AIM OF THE EXERCISE:
Return only the lines of the listing below that run from the line with "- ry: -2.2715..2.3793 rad" through the line with "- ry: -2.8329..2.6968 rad", both ends included, exactly as written.

DATASET EXTRACT:
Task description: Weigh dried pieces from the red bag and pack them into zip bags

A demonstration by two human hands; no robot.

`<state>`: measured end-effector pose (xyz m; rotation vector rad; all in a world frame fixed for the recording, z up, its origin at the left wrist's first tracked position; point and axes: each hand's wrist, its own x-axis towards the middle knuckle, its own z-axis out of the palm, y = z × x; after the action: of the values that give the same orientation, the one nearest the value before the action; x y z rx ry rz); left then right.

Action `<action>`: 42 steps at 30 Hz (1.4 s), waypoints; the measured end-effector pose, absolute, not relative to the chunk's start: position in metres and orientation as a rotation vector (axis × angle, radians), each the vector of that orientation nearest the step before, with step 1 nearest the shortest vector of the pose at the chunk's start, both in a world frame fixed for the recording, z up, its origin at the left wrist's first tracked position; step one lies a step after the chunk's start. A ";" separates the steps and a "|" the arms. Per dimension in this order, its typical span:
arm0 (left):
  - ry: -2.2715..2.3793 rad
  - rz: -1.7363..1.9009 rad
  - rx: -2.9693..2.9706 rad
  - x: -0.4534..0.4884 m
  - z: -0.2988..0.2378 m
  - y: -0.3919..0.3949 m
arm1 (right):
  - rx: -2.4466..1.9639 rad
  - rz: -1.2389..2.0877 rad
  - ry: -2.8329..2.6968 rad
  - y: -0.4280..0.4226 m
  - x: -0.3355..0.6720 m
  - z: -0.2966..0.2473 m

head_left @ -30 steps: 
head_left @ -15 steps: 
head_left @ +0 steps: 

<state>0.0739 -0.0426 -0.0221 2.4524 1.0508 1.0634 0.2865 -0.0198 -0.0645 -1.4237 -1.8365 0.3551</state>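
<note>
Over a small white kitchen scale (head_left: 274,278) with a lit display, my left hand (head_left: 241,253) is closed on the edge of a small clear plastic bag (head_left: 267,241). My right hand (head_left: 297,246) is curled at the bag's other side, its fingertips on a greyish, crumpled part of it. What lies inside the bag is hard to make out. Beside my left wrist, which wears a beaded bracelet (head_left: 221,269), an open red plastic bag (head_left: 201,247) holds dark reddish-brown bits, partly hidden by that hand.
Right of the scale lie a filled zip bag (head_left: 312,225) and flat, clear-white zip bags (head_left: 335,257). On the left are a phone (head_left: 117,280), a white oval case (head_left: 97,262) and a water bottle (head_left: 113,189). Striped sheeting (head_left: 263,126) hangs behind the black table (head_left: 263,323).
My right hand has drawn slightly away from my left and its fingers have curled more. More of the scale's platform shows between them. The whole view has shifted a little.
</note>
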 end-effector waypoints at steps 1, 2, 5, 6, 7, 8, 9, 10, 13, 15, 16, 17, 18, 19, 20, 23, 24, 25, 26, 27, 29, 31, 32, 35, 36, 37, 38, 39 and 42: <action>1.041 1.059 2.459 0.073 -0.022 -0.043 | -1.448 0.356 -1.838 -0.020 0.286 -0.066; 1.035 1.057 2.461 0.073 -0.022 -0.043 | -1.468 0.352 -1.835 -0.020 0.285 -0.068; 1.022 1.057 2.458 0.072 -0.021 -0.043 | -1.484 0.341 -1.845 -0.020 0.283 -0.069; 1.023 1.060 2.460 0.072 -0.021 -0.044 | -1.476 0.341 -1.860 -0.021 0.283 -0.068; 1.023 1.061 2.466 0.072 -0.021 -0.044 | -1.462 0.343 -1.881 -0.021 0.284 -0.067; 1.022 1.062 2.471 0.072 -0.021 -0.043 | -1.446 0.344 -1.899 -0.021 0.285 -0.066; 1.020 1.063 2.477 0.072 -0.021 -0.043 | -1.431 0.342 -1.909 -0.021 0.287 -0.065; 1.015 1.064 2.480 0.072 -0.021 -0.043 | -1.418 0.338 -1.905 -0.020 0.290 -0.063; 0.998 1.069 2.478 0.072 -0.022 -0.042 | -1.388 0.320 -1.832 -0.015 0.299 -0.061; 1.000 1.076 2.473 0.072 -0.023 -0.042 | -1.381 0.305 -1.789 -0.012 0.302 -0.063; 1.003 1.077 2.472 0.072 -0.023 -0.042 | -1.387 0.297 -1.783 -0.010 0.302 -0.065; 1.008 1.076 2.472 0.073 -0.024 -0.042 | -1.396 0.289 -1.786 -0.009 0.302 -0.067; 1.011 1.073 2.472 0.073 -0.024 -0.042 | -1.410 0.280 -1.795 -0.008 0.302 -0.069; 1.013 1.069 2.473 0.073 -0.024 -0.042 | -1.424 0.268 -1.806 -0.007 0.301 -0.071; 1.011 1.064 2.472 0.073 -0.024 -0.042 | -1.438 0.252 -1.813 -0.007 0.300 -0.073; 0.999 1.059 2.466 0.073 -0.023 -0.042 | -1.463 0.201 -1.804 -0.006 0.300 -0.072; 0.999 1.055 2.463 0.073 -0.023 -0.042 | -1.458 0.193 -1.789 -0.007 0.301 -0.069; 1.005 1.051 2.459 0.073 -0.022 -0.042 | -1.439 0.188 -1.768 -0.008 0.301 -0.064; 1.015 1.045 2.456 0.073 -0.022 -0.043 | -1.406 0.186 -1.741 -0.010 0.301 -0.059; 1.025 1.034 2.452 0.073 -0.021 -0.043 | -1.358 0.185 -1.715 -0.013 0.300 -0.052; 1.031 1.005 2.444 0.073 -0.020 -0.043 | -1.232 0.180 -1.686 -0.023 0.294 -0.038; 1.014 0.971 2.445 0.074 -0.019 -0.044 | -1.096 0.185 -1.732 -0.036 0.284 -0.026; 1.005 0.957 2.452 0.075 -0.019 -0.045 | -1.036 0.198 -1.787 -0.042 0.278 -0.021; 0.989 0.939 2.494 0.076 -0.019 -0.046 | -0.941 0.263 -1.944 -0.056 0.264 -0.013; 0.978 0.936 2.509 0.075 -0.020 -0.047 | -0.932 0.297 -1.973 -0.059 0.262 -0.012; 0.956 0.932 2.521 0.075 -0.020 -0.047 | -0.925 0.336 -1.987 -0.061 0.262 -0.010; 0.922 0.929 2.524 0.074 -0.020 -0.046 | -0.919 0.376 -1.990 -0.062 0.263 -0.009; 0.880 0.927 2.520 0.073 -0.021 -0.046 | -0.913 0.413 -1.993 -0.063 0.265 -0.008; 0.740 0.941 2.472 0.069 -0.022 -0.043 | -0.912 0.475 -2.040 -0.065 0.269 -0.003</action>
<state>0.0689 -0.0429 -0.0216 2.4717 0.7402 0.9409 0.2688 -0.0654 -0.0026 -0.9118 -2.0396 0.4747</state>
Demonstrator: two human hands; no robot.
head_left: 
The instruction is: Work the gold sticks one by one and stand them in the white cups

ANSWER TO THIS EXERCISE:
  - ry: -2.2715..2.3793 rad
  - rz: -1.7363..1.9009 rad
  - rx: -2.9693..2.9706 rad
  - x: -0.4534..0.4884 m
  - z: -0.2988..0.2378 m
  - y: -0.3919..0.3949 m
arm1 (right):
  - rx: -2.4466..1.9639 rad
  - rz: -1.2389..2.0877 rad
  - ry: -2.8329..2.6968 rad

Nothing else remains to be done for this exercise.